- Interactive map of Langhaugane
- Langhaugane Langhaugane
- Coordinates: 61°28′51″N 6°03′45″E﻿ / ﻿61.48072°N 6.06246°E
- Country: Norway
- Region: Western Norway
- County: Vestland
- District: Sunnfjord
- Municipality: Sunnfjord Municipality

Area
- • Total: 0.57 km^{2} (0.22 sq mi)
- Elevation: 185 m (607 ft)

Population (2025)
- • Total: 893
- • Density: 1,567/km^{2} (4,060/sq mi)
- Time zone: UTC+01:00 (CET)
- • Summer (DST): UTC+02:00 (CEST)
- Post Code: 6847 Vassenden

= Langhaugane =

Village in Sunnfjord Municipality, Norway

Langhaugane is a village along the river Jølstra in Sunnfjord Municipality in Vestland county, Norway.

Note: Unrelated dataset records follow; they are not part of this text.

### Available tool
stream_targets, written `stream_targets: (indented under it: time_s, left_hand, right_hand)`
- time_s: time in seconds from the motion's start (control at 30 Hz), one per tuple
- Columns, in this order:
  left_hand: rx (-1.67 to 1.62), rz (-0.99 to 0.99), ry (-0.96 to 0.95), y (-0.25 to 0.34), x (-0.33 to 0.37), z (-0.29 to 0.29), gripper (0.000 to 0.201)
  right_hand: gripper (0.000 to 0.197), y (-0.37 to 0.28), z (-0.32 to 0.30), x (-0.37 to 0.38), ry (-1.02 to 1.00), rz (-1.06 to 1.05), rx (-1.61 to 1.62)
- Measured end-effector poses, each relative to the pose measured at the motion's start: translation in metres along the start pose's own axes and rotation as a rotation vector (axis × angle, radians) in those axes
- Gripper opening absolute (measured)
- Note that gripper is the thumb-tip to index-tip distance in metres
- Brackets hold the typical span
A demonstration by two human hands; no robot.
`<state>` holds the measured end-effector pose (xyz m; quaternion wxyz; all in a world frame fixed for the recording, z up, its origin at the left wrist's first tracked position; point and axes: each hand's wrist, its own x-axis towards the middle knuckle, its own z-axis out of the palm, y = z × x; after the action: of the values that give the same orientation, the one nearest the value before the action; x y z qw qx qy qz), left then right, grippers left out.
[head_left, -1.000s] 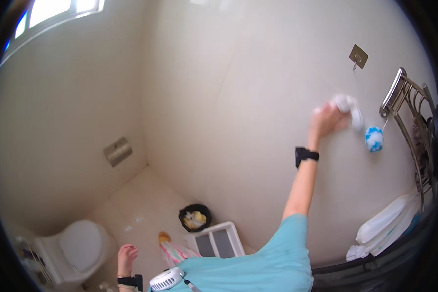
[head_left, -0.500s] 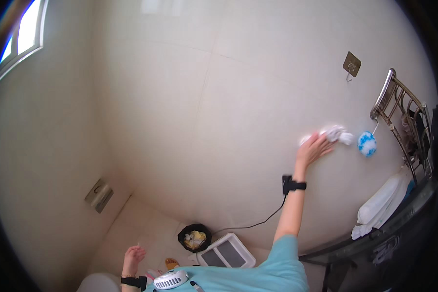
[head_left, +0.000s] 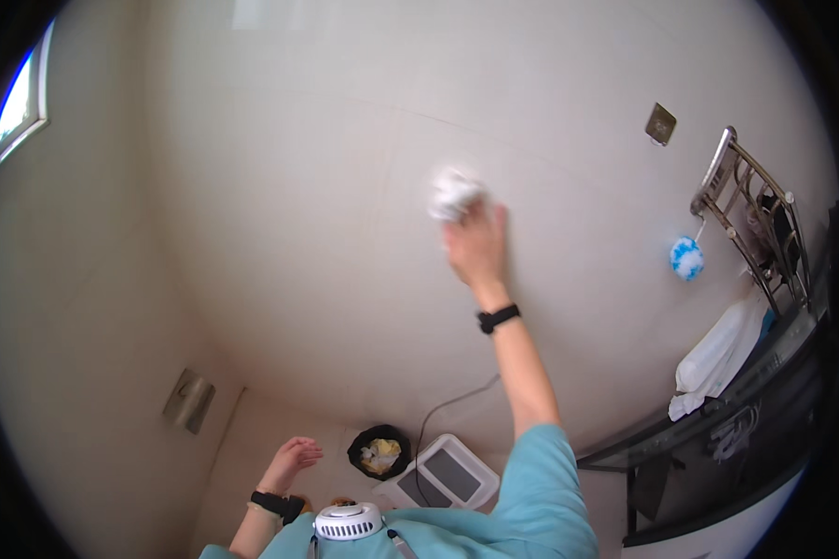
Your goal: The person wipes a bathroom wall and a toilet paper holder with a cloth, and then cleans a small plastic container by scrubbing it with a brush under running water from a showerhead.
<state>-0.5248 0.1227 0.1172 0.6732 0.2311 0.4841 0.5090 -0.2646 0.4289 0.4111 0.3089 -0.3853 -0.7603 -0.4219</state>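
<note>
Reaching up the wall with a white cloth under the right fingers

The bunched white cloth (head_left: 456, 191) seems to lie against the broad pale wall (head_left: 345, 233), nearer its middle than its left edge, where it meets the next wall. It is probably kept crumpled so that it makes a pad between skin and tile, with the wall backing it. The right hand (head_left: 477, 247) is just below it, the cloth under and beyond the fingertips; blur hides whether they grip it or only press.

The two hands are well apart. The left hand (head_left: 295, 455) is down near the floor's left edge, loosely bent and with nothing visible in it, so the cloth is far above it and to its right. It is perhaps held out for balance during the long reach.

Farther out, a blue-and-white puff (head_left: 687, 258) hangs by a cord from a metal rack (head_left: 715, 170) toward the wall's right edge, likely so it can dry; a hook plate (head_left: 661, 124) is fixed higher up. At the wall's lower edge a bin (head_left: 355, 455) with a black liner stands beside a white item with two grey panels (head_left: 454, 473), presumably set there to leave floor to stand on.
</note>
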Motion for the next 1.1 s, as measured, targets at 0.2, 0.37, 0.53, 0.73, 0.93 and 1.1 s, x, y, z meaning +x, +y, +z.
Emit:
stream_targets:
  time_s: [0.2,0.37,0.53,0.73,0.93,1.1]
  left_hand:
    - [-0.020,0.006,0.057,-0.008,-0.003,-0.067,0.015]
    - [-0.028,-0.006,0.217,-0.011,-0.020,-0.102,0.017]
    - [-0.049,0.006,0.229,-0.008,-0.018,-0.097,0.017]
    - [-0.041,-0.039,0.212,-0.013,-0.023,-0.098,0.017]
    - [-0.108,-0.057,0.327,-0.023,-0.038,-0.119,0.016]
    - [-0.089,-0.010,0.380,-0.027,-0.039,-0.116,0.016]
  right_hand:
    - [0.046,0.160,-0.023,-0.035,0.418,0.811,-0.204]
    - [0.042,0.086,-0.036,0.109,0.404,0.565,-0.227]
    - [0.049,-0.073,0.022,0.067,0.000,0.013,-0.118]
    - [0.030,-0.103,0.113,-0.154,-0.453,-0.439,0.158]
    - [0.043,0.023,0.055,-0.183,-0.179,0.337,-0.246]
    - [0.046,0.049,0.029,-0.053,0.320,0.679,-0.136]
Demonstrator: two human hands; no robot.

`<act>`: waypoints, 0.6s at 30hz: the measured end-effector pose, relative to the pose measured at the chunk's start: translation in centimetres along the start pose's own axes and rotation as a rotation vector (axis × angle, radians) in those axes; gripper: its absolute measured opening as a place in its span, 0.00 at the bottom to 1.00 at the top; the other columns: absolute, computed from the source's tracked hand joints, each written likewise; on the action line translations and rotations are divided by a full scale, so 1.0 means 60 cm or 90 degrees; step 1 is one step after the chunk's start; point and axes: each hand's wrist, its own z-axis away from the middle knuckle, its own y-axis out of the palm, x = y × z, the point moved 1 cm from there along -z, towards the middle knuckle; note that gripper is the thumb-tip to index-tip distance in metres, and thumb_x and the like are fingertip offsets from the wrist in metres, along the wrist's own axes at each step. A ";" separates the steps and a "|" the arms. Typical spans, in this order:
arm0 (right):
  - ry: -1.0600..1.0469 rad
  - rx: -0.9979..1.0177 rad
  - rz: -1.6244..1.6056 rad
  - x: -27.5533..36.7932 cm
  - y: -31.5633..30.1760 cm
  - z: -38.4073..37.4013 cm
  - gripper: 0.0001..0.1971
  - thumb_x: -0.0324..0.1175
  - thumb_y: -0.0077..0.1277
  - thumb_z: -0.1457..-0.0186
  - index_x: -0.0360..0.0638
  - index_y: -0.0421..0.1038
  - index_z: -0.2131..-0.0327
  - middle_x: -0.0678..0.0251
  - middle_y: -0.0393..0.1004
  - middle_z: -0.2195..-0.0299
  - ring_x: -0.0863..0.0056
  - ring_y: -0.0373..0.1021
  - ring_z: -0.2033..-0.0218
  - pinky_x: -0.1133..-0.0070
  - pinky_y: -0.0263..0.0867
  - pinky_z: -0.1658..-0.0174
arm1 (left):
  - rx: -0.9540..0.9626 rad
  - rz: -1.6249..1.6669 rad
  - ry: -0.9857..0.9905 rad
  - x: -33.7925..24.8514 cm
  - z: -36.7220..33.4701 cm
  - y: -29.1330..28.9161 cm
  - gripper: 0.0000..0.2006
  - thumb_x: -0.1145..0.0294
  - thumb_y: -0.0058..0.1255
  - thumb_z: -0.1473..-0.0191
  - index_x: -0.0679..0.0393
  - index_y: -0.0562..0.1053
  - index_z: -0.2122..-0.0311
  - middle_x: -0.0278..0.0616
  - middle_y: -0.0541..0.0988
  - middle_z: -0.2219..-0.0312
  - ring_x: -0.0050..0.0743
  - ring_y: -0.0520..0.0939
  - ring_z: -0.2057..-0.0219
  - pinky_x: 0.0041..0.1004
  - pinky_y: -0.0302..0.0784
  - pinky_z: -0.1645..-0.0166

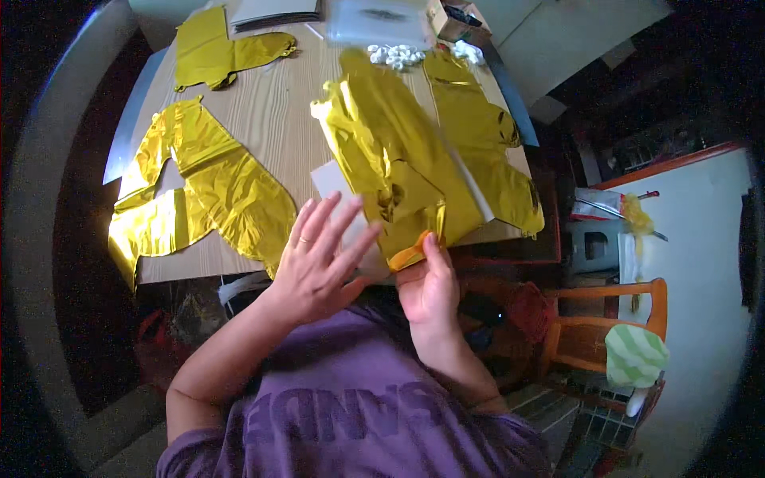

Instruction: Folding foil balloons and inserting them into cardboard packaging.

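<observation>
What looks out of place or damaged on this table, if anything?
No clear damage shows. The wrinkled gold foil piece at left looks slightly odd: it lies askew, reaching the table's near-left corner, right at the edge, so it might slip.

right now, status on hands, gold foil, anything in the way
Left hand open, holding nothing. Right hand gripping orange piece at near edge of gold foil. Other foil pieces close on either side.

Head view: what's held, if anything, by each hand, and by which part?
The right hand grips the orange piece at its right end; whether it also grips the adjoining gold foil can't be told. Left hand: open, no hold visible.
</observation>
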 end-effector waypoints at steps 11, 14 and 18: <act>0.021 0.034 0.018 -0.020 -0.002 0.006 0.18 0.36 0.43 0.33 0.38 0.64 0.44 0.60 0.71 0.47 0.67 0.68 0.46 0.67 0.64 0.42 | 0.073 0.011 0.083 0.024 0.027 0.020 0.31 0.68 0.51 0.52 0.56 0.66 0.39 0.50 0.66 0.40 0.50 0.68 0.40 0.48 0.63 0.36; 0.008 0.027 0.042 -0.020 0.003 0.005 0.19 0.35 0.41 0.33 0.37 0.62 0.43 0.58 0.69 0.45 0.66 0.67 0.44 0.66 0.63 0.41 | 0.078 0.041 0.079 0.026 0.026 0.019 0.29 0.70 0.50 0.51 0.58 0.67 0.40 0.51 0.66 0.41 0.51 0.69 0.40 0.46 0.65 0.37; -0.001 0.017 0.080 -0.016 0.002 -0.004 0.19 0.33 0.41 0.34 0.36 0.62 0.42 0.58 0.69 0.45 0.65 0.68 0.45 0.66 0.64 0.42 | 0.075 0.056 0.088 0.032 0.023 0.016 0.27 0.70 0.49 0.51 0.59 0.68 0.42 0.51 0.68 0.43 0.51 0.70 0.41 0.46 0.66 0.37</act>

It is located along the European route E39 highway, about 2 km west of the village of Vassenden, near the western end of the lake Jølstravatnet. The village of Skei is 25 km northeast of Langhaugane at the other end of the lake, and the town of Førde is located about 17 km to the southwest.

The 0.57 km2 village has a population (2025) of 893 and a population density of 1567 PD/km2.